Exercise requirements – Go through the listing below and output exactly the line with "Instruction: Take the", the line with "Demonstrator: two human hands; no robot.", and each line between; omit the rest.

Provided records –
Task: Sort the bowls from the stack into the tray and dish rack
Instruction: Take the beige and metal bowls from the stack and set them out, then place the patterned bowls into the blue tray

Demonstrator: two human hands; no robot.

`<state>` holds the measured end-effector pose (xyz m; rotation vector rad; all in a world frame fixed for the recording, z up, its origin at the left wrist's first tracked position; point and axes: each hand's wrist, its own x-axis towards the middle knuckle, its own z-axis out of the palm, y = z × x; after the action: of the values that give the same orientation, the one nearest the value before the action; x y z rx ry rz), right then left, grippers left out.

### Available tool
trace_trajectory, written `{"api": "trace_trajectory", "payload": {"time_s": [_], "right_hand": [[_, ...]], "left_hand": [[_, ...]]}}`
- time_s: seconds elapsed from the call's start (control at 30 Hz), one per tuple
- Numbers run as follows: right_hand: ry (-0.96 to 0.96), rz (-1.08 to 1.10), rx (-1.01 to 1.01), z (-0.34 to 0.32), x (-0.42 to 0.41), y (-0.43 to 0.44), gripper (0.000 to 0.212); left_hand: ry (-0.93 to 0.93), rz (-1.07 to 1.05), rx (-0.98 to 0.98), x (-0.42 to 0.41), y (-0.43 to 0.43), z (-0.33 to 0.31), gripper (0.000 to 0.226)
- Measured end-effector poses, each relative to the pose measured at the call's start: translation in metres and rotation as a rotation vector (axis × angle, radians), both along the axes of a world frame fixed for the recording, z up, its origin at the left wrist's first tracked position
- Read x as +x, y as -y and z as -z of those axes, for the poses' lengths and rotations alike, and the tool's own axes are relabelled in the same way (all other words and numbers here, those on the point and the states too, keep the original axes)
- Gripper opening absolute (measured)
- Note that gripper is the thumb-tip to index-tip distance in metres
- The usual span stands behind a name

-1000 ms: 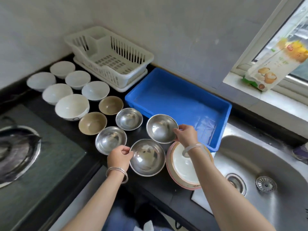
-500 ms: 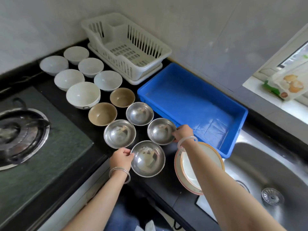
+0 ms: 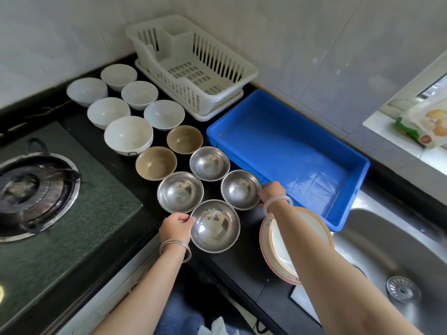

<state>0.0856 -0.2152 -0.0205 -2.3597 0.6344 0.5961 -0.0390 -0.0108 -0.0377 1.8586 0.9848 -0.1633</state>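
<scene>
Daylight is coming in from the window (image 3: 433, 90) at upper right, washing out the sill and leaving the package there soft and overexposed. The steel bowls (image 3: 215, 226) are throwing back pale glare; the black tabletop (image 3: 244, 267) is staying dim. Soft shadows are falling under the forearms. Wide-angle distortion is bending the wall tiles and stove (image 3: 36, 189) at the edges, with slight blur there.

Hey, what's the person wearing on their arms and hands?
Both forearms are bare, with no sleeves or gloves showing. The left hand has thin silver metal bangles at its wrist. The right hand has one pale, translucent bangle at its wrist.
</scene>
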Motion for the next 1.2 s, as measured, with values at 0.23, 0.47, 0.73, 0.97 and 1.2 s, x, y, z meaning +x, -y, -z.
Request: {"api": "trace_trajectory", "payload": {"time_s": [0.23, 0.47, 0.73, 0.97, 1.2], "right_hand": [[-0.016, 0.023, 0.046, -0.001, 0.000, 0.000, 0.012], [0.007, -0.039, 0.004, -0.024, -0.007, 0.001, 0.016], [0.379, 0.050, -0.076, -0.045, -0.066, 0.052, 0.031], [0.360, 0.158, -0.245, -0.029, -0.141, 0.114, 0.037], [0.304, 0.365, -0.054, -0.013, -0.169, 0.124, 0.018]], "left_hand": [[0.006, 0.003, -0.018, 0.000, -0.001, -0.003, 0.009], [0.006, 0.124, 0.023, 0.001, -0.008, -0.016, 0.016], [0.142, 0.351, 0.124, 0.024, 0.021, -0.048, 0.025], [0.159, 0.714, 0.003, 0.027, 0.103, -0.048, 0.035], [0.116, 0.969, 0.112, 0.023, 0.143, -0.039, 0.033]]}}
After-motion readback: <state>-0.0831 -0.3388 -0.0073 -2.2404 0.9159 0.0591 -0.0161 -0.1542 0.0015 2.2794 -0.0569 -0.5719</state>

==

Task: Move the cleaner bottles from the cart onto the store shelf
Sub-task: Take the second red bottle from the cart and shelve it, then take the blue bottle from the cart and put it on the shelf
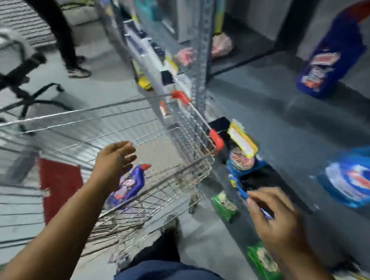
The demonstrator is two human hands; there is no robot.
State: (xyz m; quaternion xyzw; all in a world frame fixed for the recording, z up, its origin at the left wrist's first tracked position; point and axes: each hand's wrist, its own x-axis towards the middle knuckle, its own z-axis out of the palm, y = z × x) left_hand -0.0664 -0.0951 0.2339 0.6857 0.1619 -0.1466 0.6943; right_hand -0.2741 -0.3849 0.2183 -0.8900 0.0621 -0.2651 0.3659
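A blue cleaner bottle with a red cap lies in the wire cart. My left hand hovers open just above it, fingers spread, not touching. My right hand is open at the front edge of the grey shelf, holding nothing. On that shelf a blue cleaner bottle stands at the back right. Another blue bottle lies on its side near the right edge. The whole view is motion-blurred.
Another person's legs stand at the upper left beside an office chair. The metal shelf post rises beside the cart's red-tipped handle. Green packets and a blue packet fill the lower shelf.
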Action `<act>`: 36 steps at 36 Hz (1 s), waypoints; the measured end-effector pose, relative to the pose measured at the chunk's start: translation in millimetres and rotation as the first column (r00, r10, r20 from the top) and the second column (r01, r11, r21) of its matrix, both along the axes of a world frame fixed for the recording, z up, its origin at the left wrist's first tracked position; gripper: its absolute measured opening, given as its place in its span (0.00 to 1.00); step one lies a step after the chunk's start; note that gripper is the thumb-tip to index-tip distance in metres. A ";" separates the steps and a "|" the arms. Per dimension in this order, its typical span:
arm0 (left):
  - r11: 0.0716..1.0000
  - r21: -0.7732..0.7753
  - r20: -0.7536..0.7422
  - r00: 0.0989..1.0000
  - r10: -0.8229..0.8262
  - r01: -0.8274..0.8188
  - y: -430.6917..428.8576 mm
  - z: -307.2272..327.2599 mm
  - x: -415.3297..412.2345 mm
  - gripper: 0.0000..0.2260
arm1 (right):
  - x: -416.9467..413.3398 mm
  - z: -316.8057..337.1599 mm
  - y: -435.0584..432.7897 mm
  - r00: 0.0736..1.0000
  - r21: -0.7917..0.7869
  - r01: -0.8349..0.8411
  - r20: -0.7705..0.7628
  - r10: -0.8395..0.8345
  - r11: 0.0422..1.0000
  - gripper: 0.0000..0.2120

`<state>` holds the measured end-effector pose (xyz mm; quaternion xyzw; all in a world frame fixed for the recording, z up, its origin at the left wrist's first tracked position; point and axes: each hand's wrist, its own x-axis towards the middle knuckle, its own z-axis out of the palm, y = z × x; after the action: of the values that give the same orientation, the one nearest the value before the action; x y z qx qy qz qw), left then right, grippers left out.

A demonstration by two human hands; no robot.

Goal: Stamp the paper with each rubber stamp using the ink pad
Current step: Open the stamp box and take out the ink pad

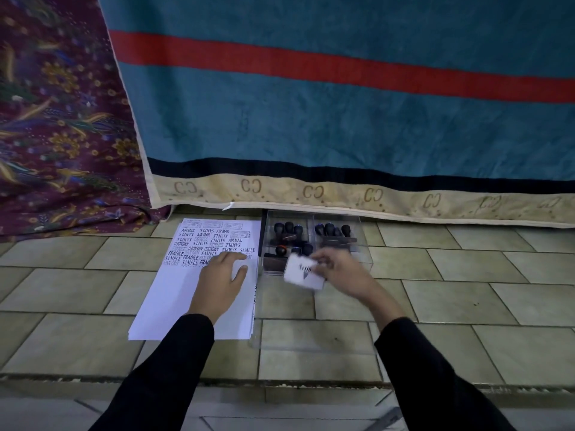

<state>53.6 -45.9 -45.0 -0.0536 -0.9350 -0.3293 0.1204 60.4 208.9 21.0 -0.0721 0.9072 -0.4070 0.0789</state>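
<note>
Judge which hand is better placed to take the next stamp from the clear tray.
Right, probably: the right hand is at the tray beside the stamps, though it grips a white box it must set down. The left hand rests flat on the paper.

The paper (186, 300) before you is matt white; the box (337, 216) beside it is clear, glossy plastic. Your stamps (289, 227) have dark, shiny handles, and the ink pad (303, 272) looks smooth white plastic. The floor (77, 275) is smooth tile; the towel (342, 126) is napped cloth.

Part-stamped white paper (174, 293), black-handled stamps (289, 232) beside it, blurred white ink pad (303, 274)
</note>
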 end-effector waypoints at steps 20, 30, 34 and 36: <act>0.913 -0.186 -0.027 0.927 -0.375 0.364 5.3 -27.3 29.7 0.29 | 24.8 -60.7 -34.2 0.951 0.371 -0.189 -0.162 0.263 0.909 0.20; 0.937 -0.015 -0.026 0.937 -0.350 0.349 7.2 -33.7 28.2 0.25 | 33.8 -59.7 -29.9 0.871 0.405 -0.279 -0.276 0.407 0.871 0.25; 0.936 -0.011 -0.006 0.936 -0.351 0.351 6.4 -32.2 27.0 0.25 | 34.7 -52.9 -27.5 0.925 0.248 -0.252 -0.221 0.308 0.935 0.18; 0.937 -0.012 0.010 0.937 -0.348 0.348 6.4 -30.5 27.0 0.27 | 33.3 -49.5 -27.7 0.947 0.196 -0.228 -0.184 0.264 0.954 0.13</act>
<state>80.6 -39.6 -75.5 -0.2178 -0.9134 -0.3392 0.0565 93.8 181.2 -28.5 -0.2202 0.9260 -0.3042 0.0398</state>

Output below –
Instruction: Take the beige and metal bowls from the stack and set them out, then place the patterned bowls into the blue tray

Demonstrator: two human hands; no robot.

With that, the exercise is finished.